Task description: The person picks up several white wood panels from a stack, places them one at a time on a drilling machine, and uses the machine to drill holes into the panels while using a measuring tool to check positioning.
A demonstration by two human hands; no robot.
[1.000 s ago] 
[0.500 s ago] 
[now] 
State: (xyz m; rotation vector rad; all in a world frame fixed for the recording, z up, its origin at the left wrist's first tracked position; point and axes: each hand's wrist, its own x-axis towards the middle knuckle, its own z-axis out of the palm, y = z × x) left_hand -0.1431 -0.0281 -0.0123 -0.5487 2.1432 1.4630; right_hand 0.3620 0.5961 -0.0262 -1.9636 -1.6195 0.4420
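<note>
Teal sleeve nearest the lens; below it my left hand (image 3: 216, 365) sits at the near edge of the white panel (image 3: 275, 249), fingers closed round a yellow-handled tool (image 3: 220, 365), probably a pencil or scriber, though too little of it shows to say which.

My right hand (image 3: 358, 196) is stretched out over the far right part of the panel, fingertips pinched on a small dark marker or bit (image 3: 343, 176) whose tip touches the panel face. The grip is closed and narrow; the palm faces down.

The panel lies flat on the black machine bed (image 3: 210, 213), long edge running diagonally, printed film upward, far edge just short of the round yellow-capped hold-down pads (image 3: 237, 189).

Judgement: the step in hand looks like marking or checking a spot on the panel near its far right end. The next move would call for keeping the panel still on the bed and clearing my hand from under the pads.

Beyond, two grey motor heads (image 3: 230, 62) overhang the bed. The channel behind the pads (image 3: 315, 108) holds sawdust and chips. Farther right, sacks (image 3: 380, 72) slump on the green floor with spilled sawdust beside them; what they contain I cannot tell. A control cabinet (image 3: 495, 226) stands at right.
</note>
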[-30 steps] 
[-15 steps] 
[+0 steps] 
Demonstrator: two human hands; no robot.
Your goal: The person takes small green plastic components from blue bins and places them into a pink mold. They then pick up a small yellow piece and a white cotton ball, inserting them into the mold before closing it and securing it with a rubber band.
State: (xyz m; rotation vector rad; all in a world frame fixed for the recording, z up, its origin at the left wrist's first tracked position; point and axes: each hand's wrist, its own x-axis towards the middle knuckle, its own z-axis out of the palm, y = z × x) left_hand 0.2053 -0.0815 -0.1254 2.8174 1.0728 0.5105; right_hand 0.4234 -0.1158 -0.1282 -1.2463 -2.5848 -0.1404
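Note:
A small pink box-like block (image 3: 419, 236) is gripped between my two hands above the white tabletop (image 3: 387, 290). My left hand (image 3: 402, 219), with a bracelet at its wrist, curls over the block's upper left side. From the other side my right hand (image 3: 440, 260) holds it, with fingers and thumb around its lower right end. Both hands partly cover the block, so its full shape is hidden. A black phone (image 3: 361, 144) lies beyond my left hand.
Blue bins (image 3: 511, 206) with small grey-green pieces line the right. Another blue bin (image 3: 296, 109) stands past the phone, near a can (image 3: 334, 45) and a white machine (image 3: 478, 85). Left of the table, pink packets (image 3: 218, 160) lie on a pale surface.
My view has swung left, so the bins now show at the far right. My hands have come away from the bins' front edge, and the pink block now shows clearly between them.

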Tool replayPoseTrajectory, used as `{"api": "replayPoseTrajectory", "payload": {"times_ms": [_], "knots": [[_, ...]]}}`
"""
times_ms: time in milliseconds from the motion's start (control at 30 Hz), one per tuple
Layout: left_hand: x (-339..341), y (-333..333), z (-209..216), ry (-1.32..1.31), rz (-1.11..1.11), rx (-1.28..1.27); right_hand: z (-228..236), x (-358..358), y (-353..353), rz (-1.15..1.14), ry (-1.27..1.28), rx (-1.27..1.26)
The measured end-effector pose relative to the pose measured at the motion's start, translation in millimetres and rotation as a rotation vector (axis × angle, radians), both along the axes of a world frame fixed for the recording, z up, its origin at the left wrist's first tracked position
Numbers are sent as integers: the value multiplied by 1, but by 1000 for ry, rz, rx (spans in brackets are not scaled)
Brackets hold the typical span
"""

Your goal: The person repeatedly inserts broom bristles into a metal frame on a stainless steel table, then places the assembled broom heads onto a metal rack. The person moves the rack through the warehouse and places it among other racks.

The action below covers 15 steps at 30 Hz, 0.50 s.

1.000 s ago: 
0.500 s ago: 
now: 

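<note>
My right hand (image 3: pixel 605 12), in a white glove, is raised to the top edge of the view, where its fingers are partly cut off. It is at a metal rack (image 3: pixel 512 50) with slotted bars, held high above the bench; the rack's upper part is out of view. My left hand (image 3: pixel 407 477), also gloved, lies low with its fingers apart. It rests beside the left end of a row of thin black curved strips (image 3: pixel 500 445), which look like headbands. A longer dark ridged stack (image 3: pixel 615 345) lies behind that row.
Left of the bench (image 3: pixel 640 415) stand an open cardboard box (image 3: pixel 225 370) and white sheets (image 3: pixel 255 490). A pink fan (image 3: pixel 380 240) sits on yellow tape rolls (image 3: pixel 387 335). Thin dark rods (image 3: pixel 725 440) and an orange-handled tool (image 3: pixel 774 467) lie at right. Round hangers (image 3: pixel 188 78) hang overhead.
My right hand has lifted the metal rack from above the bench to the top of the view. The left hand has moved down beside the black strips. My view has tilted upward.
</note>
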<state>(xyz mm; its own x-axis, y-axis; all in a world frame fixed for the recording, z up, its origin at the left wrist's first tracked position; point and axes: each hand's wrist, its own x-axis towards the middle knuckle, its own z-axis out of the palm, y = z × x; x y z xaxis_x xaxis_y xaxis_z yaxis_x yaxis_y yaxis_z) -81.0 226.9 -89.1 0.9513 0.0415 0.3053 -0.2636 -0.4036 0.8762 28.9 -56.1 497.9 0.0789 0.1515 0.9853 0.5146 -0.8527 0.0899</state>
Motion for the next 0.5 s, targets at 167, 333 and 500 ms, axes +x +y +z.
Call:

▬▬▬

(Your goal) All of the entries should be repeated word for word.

(Solution)
Task description: The person picks up several white wood panels from a stack, places them one at a time on a drilling machine, and uses the machine to drill holes into the panels while using a measuring tool to check positioning.
A demonstration by two human hands; no robot.
[1.000 s ago] 
[0.500 s ago] 
[now] 
State: (xyz m; rotation vector rad; all in a world frame fixed for the recording, z up, its origin at the left wrist's first tracked position; point and axes: each hand's wrist, its own x-axis towards the middle knuckle, its own z-axis out of the palm, y = z × x) left_hand -0.1431 -0.0281 -0.0123 -0.5487 2.1432 1.4630; right_hand 0.3620 0.5961 -0.0262 -1.9636 -1.6195 0.4420
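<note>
Teal sleeve nearest the lens; below it my left hand (image 3: 216, 365) sits at the near edge of the white panel (image 3: 275, 249), fingers closed round a yellow-handled tool (image 3: 220, 365), probably a pencil or scriber, though too little of it shows to say which.

My right hand (image 3: 358, 196) is stretched out over the far right part of the panel, fingertips pinched on a small dark marker or bit (image 3: 343, 176) whose tip touches the panel face. The grip is closed and narrow; the palm faces down.

The panel lies flat on the black machine bed (image 3: 210, 213), long edge running diagonally, printed film upward, far edge just short of the round yellow-capped hold-down pads (image 3: 237, 189).

Judgement: the step in hand looks like marking or checking a spot on the panel near its far right end. The next move would call for keeping the panel still on the bed and clearing my hand from under the pads.

Beyond, two grey motor heads (image 3: 230, 62) overhang the bed. The channel behind the pads (image 3: 315, 108) holds sawdust and chips. Farther right, sacks (image 3: 380, 72) slump on the green floor with spilled sawdust beside them; what they contain I cannot tell. A control cabinet (image 3: 495, 226) stands at right.
</note>
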[-30 steps] 
[-15 steps] 
[+0 steps] 
Demonstrator: two human hands; no robot.
Your goal: The person takes small green plastic components from blue bins and places them into a pink mold. They then pick up a small yellow piece and a white cotton ball, inserting them into the mold before closing it and securing it with a rubber band.
State: (xyz m; rotation vector rad; all in a world frame fixed for the recording, z up, its origin at the left wrist's first tracked position; point and axes: each hand's wrist, its own x-axis towards the middle knuckle, its own z-axis out of the palm, y = z × x) left_hand 0.2053 -0.0815 -0.1254 2.8174 1.0728 0.5105; right_hand 0.4234 -0.1158 -0.1282 -1.2463 -2.5848 -0.1404
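Note:
A small pink box-like block (image 3: 419, 236) is gripped between my two hands above the white tabletop (image 3: 387, 290). My left hand (image 3: 402, 219), with a bracelet at its wrist, curls over the block's upper left side. From the other side my right hand (image 3: 440, 260) holds it, with fingers and thumb around its lower right end. Both hands partly cover the block, so its full shape is hidden. A black phone (image 3: 361, 144) lies beyond my left hand.
Blue bins (image 3: 511, 206) with small grey-green pieces line the right. Another blue bin (image 3: 296, 109) stands past the phone, near a can (image 3: 334, 45) and a white machine (image 3: 478, 85). Left of the table, pink packets (image 3: 218, 160) lie on a pale surface.
My view has swung left, so the bins now show at the far right. My hands have come away from the bins' front edge, and the pink block now shows clearly between them.
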
Tool replayPoseTrajectory, used as `{"api": "replayPoseTrajectory", "payload": {"times_ms": [_], "knots": [[_, ...]]}}`
"""
times_ms: time in milliseconds from the motion's start (control at 30 Hz), one per tuple
Layout: left_hand: x (-339..341), y (-333..333), z (-209..216), ry (-1.32..1.31), rz (-1.11..1.11), rx (-1.28..1.27); right_hand: z (-228..236), x (-358..358), y (-353..353), rz (-1.15..1.14), ry (-1.27..1.28), rx (-1.27..1.26)
The measured end-effector pose relative to the pose measured at the motion's start, translation in millimetres and rotation as a rotation vector (axis × angle, radians), both along the axes of a world frame fixed for the recording, z up, its origin at the left wrist's first tracked position
Numbers are sent as integers: the value multiplied by 1, but by 1000 for ry, rz, rx (spans in brackets are not scaled)
Brackets hold the typical span
"""

Your goal: The person repeatedly inserts broom bristles into a metal frame on a stainless steel table, then places the assembled broom heads onto a metal rack. The person moves the rack through the warehouse and places it among other racks.

The action below covers 15 steps at 30 Hz, 0.50 s.

1.000 s ago: 
0.500 s ago: 
now: 

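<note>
My right hand (image 3: pixel 605 12), in a white glove, is raised to the top edge of the view, where its fingers are partly cut off. It is at a metal rack (image 3: pixel 512 50) with slotted bars, held high above the bench; the rack's upper part is out of view. My left hand (image 3: pixel 407 477), also gloved, lies low with its fingers apart. It rests beside the left end of a row of thin black curved strips (image 3: pixel 500 445), which look like headbands. A longer dark ridged stack (image 3: pixel 615 345) lies behind that row.
Left of the bench (image 3: pixel 640 415) stand an open cardboard box (image 3: pixel 225 370) and white sheets (image 3: pixel 255 490). A pink fan (image 3: pixel 380 240) sits on yellow tape rolls (image 3: pixel 387 335). Thin dark rods (image 3: pixel 725 440) and an orange-handled tool (image 3: pixel 774 467) lie at right. Round hangers (image 3: pixel 188 78) hang overhead.
My right hand has lifted the metal rack from above the bench to the top of the view. The left hand has moved down beside the black strips. My view has tilted upward.
</note>
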<state>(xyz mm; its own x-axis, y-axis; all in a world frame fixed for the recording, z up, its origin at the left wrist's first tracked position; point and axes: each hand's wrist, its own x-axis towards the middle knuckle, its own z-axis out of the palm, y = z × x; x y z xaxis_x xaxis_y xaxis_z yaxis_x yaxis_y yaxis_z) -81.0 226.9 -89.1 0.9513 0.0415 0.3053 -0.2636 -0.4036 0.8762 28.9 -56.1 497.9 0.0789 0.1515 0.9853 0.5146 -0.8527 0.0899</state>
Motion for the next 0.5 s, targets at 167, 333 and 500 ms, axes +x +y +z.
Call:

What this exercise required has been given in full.